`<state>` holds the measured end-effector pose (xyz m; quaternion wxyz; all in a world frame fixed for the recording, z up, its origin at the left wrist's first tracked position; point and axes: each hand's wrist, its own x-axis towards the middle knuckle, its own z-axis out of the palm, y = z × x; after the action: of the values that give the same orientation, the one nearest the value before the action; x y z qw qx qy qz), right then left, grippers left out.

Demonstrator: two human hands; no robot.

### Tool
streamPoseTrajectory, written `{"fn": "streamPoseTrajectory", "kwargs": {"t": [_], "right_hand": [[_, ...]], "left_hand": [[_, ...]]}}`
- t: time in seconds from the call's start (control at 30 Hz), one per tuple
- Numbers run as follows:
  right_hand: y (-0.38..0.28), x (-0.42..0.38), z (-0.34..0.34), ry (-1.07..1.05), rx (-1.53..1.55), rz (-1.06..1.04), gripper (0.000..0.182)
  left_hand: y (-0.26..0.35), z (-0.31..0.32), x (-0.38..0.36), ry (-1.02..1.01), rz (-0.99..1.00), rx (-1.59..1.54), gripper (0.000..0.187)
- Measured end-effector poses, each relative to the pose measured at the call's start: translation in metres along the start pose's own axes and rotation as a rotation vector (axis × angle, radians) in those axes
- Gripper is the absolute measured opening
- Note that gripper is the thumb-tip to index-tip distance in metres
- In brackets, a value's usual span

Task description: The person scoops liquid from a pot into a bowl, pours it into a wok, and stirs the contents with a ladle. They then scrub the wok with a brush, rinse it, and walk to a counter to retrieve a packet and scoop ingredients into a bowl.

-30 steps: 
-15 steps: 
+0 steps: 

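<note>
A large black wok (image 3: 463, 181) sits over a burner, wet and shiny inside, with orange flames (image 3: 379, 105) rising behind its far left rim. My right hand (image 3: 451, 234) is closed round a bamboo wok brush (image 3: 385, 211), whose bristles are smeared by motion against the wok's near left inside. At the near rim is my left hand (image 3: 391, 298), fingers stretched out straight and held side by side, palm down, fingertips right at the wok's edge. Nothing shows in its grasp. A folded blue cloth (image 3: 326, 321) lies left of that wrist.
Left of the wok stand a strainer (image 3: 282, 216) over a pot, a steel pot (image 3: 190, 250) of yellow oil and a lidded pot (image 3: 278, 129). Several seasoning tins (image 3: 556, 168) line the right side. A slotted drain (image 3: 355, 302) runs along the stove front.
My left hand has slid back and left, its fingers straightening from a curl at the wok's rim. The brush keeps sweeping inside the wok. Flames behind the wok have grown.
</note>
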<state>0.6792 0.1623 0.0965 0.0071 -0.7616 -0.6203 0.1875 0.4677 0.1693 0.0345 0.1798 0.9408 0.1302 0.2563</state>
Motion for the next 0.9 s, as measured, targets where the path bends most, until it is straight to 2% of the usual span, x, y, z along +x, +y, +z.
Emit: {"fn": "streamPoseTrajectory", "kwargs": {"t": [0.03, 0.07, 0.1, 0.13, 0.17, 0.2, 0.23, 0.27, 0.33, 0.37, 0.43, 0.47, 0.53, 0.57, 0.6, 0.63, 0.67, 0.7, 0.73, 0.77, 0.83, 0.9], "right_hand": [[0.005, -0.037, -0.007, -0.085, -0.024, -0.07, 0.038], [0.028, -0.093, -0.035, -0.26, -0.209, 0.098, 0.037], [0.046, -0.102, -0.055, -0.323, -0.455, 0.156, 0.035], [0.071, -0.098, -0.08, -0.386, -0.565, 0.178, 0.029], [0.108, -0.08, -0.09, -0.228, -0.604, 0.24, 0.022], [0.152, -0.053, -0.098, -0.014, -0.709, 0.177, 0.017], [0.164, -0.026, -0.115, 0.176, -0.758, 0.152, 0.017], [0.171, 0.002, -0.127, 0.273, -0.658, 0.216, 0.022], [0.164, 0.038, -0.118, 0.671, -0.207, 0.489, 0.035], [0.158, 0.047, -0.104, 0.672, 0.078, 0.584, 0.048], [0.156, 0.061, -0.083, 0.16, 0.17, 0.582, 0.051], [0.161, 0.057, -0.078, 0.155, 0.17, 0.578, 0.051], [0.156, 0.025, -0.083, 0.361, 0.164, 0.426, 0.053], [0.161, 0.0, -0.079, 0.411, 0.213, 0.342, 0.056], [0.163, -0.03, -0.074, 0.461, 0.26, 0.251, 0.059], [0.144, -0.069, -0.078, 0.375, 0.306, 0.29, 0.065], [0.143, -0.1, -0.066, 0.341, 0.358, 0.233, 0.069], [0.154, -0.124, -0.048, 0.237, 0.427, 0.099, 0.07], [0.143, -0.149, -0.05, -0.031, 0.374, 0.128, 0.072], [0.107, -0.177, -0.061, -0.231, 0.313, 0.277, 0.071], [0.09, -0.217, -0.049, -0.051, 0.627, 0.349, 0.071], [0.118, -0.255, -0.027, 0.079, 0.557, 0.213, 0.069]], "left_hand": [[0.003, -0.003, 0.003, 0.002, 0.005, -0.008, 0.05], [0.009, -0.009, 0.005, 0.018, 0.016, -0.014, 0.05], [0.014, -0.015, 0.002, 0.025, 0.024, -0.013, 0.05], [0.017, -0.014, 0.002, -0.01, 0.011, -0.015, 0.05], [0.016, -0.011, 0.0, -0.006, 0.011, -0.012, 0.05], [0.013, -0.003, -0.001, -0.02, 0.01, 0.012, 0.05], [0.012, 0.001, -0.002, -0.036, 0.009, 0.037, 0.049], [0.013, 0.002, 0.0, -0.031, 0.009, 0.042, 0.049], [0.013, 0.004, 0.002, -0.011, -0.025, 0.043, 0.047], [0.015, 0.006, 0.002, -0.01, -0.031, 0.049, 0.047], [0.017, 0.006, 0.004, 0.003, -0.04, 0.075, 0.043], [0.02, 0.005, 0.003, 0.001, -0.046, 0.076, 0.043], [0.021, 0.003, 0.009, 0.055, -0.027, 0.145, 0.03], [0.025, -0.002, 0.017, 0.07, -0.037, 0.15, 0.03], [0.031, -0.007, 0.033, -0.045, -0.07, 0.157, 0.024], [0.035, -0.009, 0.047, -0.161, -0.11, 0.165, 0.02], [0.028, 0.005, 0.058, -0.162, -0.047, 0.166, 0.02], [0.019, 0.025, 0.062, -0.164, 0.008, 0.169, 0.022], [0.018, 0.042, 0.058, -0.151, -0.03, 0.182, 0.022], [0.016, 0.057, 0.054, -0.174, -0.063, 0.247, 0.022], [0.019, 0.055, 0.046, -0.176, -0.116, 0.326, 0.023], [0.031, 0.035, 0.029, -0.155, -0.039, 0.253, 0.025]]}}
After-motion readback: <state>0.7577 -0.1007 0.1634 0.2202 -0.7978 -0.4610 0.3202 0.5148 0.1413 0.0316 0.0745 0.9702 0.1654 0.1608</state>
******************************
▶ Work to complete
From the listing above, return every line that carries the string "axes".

▶ Answer space
`<state>` holds the measured end-effector pose (xyz m; quaternion wxyz; all in a world frame fixed for the recording, z up, its origin at the left wrist's first tracked position; point and axes: each hand's wrist, its own x-axis towards the middle knuckle, its own z-axis out of the palm, y = z × x; after the action: of the values that give the same orientation, the one nearest the value before the action; x y z qw qx qy qz), right then left, grippers left out.
- Measured end-effector poses, each relative to the pose measured at the call's start: translation in metres along the start pose's own axes and rotation as a rotation vector (axis × angle, radians) in those axes

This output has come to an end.